Where he had made slow progress, seeking game and breaking trail, she went swiftly on the packed snow. So, in the full splendour of the moon, she came at last to the final ridge, whence, looking down into the canon, she saw the end of her trail: hanging from a bent pine sapling was what she knew must be his bear. Down the steep slope she went, half sliding, half rolling. In the bed of the ravine she landed softly in the drift; here she rested, sitting in a nest of snow. And before she had stirred to begin the last short span of her journey, there came suddenly out of the silence a strange, quivering cry, bursting out upon her; a sobbing, throbbing scream.
"A woman!" cried Gloria, aghast.
A woman in an agony of terror, she thought. Or a lost soul, the wandering spirit of the dead, or God knew what impossible thing. Sudden terror leaped out upon her, striking like a knife into her heart. Fear, banished all this time, surprised her and clutched at her throat and paralysed her muscles. Blind panic gripped her. Then came the piercing scream again, and with it enlightenment, and Gloria sank back, seeming to melt into the snow about her. Yonder, just upon the next ridge where the moonlight carved in fine details the outline of a big bare boulder, stood the thing that had screamed; in this light its great body was weirdly magnified, so that the entire length of seven or eight feet appeared to Gloria's frightened eyes twice that. Long-bodied and lithe, small-headed and merciless, steel-muscled and chisel-clawed, the big cat in silhouette twitched its restless tail back and forth nervously, and from snarling jaws sent forth its almost human call to cut across vast, still distances.
Gloria drew back and back where she crouched, her body pressed into the snow-bank, in a panicky desire to hide. The big cat had smelled the meat, she guessed swiftly. When it leaped upward, seeking to snatch down the swinging weight, or clambered up the pine, then she must spring up and run, run as she had never run in her life, away from this terrible, murderous thing, back to King. Unconscious of cold and wet, she cowered and waited, scarce breathing. She saw how the big beast put up its head and sniffed; did it in reality smell the meat? Or had it sensed her presence?
For what seemed a very long time the gaunt-bodied animal stood as still as the rock beneath it; then, silent and swift, it turned and, like a cat at home leaping down from a table, dropped into the shadows at the base of the rock, and was lost to Gloria's sight in a little hollow. She waited, her eyes staring.
Again, all of a sudden, she saw it. Moving with the stealthy caution which is its birthright, it appeared fleetingly a score of feet lower on the steep slope, the body and its shadow, a twin for stealthy silence, gone in a flash, reappearing once more still lower on the slope and just beyond the pine sapling. It was coming on. Fascinated, Gloria sat like stone, with never a thought of the rifle lying across her knees.
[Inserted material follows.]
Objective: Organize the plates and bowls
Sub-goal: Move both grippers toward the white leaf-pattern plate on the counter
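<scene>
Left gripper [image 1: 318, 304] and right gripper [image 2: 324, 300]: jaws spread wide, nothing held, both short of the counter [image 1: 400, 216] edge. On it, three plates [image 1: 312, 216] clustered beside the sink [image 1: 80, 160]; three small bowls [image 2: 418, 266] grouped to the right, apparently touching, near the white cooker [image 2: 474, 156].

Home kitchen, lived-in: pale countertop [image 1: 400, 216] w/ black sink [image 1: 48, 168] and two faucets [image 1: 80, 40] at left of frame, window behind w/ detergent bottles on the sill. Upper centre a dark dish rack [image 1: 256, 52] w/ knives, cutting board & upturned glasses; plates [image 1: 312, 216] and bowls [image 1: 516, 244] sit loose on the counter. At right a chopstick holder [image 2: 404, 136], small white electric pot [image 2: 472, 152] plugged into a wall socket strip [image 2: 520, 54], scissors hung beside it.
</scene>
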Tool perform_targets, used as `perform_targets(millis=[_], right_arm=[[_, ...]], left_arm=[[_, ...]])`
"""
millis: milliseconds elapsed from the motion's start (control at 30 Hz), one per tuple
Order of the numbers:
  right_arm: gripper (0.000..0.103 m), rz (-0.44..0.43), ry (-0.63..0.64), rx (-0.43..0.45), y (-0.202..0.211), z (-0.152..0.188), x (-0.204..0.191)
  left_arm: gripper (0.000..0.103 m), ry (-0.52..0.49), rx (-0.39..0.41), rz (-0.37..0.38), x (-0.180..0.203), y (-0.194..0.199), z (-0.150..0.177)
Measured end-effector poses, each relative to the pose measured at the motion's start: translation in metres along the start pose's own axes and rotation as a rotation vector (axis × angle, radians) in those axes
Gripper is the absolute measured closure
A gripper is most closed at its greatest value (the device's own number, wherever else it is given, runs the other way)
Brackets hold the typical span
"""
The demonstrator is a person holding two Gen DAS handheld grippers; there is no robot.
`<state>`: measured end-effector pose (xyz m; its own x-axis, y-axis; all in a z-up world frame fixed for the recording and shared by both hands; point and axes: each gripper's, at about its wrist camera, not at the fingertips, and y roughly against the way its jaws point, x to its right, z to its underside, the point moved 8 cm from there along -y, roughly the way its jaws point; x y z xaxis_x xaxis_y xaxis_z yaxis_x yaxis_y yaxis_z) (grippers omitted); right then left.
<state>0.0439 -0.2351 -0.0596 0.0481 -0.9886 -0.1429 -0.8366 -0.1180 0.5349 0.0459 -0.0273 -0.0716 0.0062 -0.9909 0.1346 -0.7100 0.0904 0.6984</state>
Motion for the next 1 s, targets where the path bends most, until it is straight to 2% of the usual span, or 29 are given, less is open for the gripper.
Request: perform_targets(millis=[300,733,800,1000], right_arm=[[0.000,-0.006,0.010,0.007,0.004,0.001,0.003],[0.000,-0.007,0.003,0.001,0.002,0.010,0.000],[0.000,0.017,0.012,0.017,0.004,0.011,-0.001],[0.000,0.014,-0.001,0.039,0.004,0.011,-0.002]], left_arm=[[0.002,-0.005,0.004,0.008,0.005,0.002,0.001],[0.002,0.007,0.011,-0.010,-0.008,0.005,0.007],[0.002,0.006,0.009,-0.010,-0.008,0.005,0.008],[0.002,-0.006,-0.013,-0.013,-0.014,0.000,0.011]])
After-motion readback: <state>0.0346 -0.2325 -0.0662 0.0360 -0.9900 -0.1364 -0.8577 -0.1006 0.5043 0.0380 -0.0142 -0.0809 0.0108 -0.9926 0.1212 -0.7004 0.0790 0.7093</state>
The mountain-lion leaped downward softly from stage to stage of the canon-side, paused under the pine, lifted its head, and sent forth again its hunger-cry. All this time Gloria sat breathless; the fear-fascination still held her powerless. She watched the animal crouch and gather its strength and hurl its lean body upward. The lion fell back, the ripping claws having missed the meat by some two or three feet, and Gloria heard the low, rumbling growl. Again it sprang; again it missed. And then, for a weary time of silence it sat still, its head back, its eyes on the desired meal. In the moonlight Gloria saw the glistening saliva from the half-parted jaws.
But in the end feline craft found the way, and the cat set its paws against the tree trunk, and began to climb. Limbs broke under the two hundred pounds of weight; the bark was torn under slipping paws, but upward the sinuous body writhed. Swiftly now it would come to King's kill.
King's! Gloria started; this was Mark's kill: he had stalked it, he had ploughed many miles through deep snow to get it. To get it for her as well as for him. To keep the life in her—now, without it, King would die. And now the lion was going to take it, while she watched and did nothing!
"Oh, God, help me!" She sprang to her feet, she jerked up her rifle and fired at the black bulk crawling upward in the pine. "It shall not have Mark's meat! It shall not!"